La seconda parte del viaggio si svolge all’interno del dipartimento di Chinandega, sulla costa pacifica del Nicaragua verso la Cordigliera dei Maribios anch’essa caratterizzata da splendidi paesaggi naturalistici, la presenza di vulcani e immense spiagge sconosciute al grande turismo di massa, qui la principale attività economica si basa sulla semplice agricoltura e sui prodotti che storicamente caratterizzano le Americhe: cotone, caffè, mais e canna da zucchero sono tra i più diffusi.

Quello che purtroppo si nota è che la giustizia sociale è ben lontana da questi luoghi, l’economia di queste aree non consente alle fasce più deboli di vivere una vita serena e pacifica, in particolare è molto diffuso lo sfruttamento delle donne e dei bambini che tengono in piedi buona parte dell’economia locale.

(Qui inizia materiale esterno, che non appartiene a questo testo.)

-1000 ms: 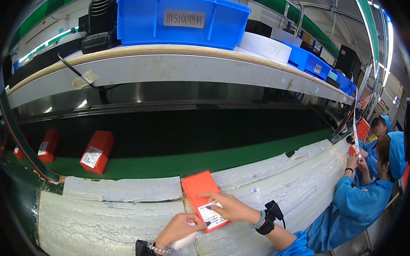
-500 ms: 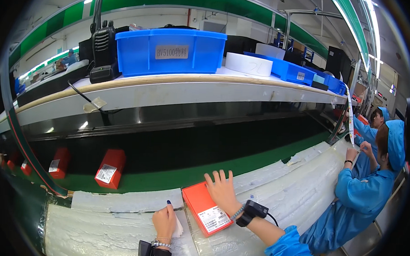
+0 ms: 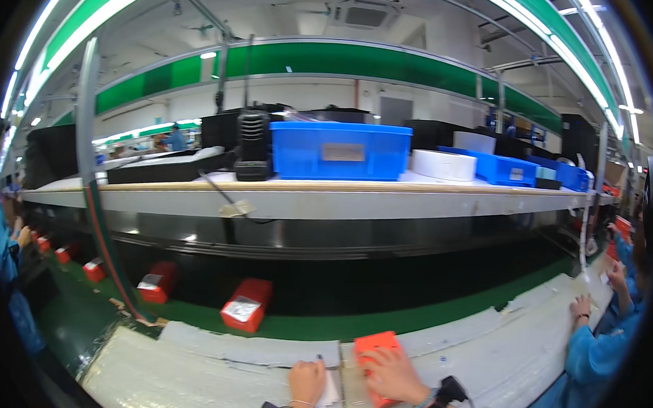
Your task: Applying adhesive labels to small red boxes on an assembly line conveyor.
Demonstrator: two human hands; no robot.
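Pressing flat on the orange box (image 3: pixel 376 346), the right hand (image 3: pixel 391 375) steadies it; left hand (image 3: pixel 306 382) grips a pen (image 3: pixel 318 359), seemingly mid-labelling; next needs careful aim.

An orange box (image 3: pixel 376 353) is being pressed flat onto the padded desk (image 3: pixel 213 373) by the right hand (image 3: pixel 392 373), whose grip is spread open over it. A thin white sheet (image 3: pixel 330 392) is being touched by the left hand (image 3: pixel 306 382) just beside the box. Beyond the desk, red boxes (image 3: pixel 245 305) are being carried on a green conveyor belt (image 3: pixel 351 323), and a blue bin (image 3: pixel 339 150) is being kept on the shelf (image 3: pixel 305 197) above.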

I loro problemi si accentuano nel caso delle popolazioni indigene di discendenza Maya che rappresentano il 5% delle etnie presenti e che vivono il dramma di essere una delle parti sociali più povere di tutte le Americhe, accontentandosi di vivere con meno di un dollaro al giorno; aspetto che fa del Nicaragua uno dei paesi con la più alta denutrizione del continente.

Non resta che constatare come ci sia ancora tanto da fare in queste aree, un supporto esterno da parte degli organismi internazionali e delle organizzazioni non governative impegnate nei progetti di sviluppo è fondamentale per accompagnare il paese verso un progresso sociale e politico. In conclusione Federico si lascia andare ad una riflessione molto spontanea: se i protagonisti di questo sfruttamento, ovvero le donne e bambini, sono tanto importanti per l’economia di questo paese allora perché non possono avere voce in capitolo, perché non lasciare a loro l’onere di gestire tutto? Forse sarebbe l’inizio di un periodo di benessere e progresso civile per queste nazioni.